4.6.26. directViewMaxOutgoingConnections¶
Default value 20
. Specifies the size of connection pool used by the Direct View. For many users accessing many devices
using Direct View at the same time, this value has to be increased.
4.6.27. directViewSocketTimeoutInMilliseconds¶
Default value -1
(unlimited). Specifies the timeout of “socket’s life” used in Direct View. In other words: how log
the socket will remain active when no packets are flowing through it.
4.6.28. sshBindAddress¶
Unspecified by default. Allows specifying the local IP address (and thus de facto network interface) which will be used for binding by sockets used by SSH to connect to managed devices.
4.6.29. tryGoingBackToMainConnectionAddressEveryMinutes¶
Default value 30
. Tells DynFi Manager after what period it should try to switch back to main connection connection address
when using a backup connection address.

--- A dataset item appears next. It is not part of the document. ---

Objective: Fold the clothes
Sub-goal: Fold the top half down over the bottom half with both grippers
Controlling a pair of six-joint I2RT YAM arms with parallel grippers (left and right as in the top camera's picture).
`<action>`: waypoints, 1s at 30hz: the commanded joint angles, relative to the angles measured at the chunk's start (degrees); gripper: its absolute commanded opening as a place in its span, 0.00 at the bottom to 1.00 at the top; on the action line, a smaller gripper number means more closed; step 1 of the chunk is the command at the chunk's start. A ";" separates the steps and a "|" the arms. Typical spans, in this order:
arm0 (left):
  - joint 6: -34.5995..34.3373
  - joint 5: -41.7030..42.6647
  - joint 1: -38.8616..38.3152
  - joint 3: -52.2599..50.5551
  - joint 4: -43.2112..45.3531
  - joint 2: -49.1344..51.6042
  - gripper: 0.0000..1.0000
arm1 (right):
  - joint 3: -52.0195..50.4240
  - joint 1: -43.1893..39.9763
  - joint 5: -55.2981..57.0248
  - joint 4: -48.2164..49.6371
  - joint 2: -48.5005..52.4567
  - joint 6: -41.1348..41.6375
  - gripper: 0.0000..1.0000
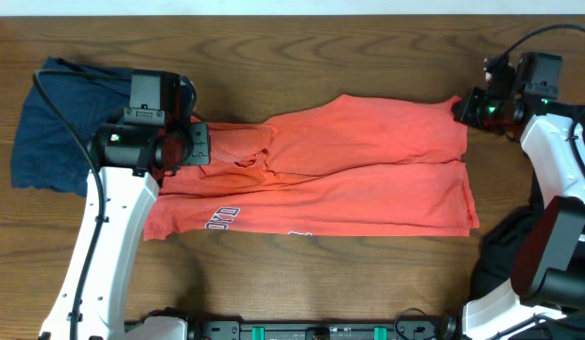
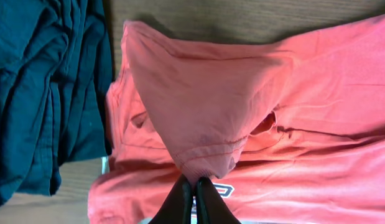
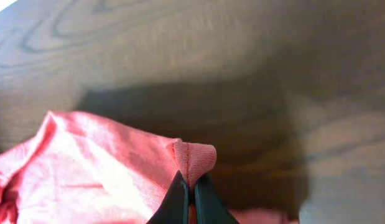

Please set to -1 to deactivate.
4.6.30. cleanStaleSshConnectionsEveryMinutes¶
Default value 5
. Specifies after what period DynFi Manager should disconnect SSH connection when it is not used and
not going to be used (e.g. when the backup connection should be disconnected when going back to the main connection).
It is not recommended to switch to low values.
4.7. Tuning environment options in Ubuntu¶
If you run DynFi in Ubuntu and it was installed using DEB file / APT repository, then setting individual configuration options in environment variables can be done after running:
sudo systemctl edit dynfi.service
This is oped text editor and allow editing configuration used by systemd to start DynFi. Various options can be set like this:
[Service]
Environment='option=value'
Environment='anotherOption=anotherValue'
Make sure your file starts with [Service] and that you restarted DynFi to make the changes visible.
Note
Using /etc/dynfi.conf
file to configure DynFi is recommended, as tuning systemd environment variables
might be more difficult to maintain.